## Required work
Retype, word for word, every line from the one holding "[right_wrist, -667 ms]" through the one holding "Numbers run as" in the entries below, both included, and only those lines.

- - - - -

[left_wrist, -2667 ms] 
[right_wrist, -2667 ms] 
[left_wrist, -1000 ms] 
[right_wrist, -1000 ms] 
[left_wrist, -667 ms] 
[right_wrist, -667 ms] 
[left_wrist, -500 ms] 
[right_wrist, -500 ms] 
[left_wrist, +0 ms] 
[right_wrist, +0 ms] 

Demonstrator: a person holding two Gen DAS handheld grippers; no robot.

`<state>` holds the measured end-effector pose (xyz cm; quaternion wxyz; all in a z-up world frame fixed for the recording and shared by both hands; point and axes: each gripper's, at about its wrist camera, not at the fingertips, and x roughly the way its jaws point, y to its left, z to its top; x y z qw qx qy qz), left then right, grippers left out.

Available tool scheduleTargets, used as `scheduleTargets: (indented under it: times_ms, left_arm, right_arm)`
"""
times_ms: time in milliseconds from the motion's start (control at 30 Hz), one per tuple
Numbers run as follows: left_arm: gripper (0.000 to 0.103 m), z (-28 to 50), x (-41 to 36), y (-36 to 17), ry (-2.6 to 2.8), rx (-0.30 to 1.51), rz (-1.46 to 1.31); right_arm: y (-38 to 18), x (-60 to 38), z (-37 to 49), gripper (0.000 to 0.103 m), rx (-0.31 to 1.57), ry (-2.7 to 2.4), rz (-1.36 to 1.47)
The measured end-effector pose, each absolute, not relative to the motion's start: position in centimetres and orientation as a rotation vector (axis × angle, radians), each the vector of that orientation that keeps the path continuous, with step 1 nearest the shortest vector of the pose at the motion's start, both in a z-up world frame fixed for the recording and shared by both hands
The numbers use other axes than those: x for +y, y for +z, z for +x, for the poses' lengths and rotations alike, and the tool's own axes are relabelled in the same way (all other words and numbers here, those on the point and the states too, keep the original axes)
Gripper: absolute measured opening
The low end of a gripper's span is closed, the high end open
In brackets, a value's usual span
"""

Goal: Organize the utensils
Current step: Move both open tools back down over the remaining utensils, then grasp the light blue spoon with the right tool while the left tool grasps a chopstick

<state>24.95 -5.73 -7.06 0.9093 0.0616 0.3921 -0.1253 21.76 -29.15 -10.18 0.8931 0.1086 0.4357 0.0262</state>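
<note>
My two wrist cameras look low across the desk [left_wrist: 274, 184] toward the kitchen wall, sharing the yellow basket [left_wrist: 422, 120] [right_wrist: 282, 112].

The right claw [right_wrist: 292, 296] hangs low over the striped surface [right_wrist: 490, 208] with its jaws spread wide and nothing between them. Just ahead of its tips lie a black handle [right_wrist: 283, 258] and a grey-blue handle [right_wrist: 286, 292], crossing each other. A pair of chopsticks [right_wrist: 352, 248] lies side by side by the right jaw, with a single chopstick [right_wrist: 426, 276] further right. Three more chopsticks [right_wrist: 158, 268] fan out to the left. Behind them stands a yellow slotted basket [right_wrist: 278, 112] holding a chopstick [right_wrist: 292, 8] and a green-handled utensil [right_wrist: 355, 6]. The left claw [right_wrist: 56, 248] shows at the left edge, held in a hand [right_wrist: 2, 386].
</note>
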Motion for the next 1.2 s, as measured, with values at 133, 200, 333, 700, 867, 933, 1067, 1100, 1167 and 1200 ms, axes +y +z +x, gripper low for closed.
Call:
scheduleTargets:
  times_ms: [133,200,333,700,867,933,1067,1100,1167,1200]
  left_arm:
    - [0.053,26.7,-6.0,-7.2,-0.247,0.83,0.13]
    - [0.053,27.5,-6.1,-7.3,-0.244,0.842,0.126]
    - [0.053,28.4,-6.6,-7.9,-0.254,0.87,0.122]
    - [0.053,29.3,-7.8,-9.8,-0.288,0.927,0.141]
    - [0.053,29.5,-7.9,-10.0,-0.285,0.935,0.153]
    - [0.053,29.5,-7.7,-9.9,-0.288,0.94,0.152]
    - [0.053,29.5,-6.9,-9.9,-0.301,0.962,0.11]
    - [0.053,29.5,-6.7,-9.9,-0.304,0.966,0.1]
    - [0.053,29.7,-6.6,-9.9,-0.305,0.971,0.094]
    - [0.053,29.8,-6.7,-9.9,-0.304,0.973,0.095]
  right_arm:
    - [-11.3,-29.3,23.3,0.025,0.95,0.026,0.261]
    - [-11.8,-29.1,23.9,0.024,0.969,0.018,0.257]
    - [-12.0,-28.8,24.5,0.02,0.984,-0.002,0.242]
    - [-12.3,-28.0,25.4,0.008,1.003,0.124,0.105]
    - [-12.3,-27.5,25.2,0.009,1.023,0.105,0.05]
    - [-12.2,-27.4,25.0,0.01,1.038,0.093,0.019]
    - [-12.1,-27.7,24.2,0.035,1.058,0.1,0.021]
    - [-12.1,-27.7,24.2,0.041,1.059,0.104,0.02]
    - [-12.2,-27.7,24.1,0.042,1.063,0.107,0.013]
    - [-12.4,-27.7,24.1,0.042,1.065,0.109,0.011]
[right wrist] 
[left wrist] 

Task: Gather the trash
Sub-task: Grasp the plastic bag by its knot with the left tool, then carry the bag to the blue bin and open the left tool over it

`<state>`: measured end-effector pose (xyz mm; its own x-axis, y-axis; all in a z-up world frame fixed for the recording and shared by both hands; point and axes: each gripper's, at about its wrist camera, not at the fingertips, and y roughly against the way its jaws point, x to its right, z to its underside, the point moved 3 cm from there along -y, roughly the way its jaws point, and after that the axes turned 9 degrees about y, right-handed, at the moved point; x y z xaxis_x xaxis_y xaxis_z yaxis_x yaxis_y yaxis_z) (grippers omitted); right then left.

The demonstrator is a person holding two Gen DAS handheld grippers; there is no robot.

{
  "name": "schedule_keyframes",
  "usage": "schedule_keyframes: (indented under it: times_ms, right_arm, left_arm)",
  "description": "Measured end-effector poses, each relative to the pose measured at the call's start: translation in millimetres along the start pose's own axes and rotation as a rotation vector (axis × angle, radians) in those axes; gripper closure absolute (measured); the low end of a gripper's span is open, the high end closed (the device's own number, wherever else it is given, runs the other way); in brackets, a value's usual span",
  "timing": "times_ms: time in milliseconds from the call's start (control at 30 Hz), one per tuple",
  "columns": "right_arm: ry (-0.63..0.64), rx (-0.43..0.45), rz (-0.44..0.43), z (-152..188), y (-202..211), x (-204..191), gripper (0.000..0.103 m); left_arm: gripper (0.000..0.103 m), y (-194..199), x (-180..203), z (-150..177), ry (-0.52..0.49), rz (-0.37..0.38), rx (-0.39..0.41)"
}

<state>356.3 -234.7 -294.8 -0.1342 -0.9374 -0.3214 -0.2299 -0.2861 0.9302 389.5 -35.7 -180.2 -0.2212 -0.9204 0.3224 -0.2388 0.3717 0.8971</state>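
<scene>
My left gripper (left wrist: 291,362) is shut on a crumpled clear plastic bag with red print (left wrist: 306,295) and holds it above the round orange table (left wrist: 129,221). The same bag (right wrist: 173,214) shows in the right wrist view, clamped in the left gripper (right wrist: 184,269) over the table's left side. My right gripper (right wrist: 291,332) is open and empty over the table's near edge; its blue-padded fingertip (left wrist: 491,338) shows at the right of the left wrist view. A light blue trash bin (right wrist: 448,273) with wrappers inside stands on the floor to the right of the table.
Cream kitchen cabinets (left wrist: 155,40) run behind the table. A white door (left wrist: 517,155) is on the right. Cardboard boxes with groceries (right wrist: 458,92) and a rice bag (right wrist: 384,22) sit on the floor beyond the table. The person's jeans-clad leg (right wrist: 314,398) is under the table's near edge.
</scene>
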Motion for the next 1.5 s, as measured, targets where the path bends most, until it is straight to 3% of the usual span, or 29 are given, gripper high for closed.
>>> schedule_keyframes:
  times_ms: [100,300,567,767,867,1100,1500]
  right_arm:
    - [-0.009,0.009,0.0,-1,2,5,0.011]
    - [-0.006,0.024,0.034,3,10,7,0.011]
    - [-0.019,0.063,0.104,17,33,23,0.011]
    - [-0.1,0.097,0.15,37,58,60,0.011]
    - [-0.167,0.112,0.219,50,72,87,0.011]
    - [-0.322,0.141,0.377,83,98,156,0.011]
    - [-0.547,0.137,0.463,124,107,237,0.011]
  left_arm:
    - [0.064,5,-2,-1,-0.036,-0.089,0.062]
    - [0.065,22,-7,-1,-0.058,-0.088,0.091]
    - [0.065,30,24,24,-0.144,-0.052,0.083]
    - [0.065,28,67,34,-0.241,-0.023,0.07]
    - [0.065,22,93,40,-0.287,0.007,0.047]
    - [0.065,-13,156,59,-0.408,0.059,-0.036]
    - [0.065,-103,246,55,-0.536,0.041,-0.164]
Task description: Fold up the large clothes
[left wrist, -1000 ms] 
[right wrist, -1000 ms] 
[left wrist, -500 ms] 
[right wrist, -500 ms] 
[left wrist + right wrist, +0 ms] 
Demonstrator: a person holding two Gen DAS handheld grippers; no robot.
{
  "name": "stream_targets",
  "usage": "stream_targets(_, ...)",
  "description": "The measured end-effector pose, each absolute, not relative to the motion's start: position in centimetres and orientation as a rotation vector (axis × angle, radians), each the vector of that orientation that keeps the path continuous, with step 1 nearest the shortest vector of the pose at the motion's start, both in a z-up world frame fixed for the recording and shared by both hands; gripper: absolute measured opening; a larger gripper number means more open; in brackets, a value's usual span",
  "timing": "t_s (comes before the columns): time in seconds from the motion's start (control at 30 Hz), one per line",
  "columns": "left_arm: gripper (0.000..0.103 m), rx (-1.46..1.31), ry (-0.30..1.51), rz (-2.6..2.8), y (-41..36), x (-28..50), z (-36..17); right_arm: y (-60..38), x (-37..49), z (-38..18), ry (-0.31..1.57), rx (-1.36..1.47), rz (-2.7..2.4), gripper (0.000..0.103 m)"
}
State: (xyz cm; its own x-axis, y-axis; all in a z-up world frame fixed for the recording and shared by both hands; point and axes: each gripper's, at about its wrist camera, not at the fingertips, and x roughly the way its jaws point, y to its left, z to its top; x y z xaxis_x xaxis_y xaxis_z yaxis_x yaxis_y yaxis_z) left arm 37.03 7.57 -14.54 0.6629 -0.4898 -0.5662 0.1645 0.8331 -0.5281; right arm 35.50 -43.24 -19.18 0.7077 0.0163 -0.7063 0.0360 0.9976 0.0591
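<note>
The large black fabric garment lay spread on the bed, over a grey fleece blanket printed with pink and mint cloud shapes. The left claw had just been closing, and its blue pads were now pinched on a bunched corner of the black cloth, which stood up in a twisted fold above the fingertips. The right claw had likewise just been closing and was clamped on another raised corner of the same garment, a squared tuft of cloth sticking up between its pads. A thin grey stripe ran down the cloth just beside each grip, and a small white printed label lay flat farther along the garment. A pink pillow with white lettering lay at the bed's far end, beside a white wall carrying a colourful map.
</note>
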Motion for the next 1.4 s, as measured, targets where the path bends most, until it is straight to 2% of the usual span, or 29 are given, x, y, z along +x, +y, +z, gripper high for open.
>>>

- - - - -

## Written solution
[right_wrist, -667 ms] 
[left_wrist, -500 ms] 
[right_wrist, -500 ms] 
[left_wrist, +0 ms] 
[right_wrist, +0 ms] 

Demonstrator: a person holding two Gen DAS handheld grippers; no robot.

`<state>` holds the measured end-effector pose (xyz cm; quaternion wxyz; all in a z-up world frame fixed for the recording and shared by both hands; point and axes: each gripper's, at about its wrist camera, not at the fingertips, and x roughly the way its jaws point, y to its left, z to its top; x y z qw qx qy qz), left then right, grippers left out.

Available tool scheduleTargets, used as `scheduleTargets: (indented under it: times_ms, left_arm, right_arm)`
"""
times_ms: time in milliseconds from the motion's start (control at 30 Hz), one per tuple
Numbers run as follows: left_arm: gripper (0.000 to 0.103 m), z (-28 to 50), x (-41 to 36), y (-36 to 17), ry (-2.6 to 2.8), rx (-0.30 to 1.51), rz (-1.46 to 1.31); right_arm: y (-38 to 18), x (-60 to 38), z (-37 to 49), gripper (0.000 to 0.103 m), rx (-0.31 to 1.57), ry (-2.7 to 2.4), rz (-1.36 to 1.47)

The output given here is complete.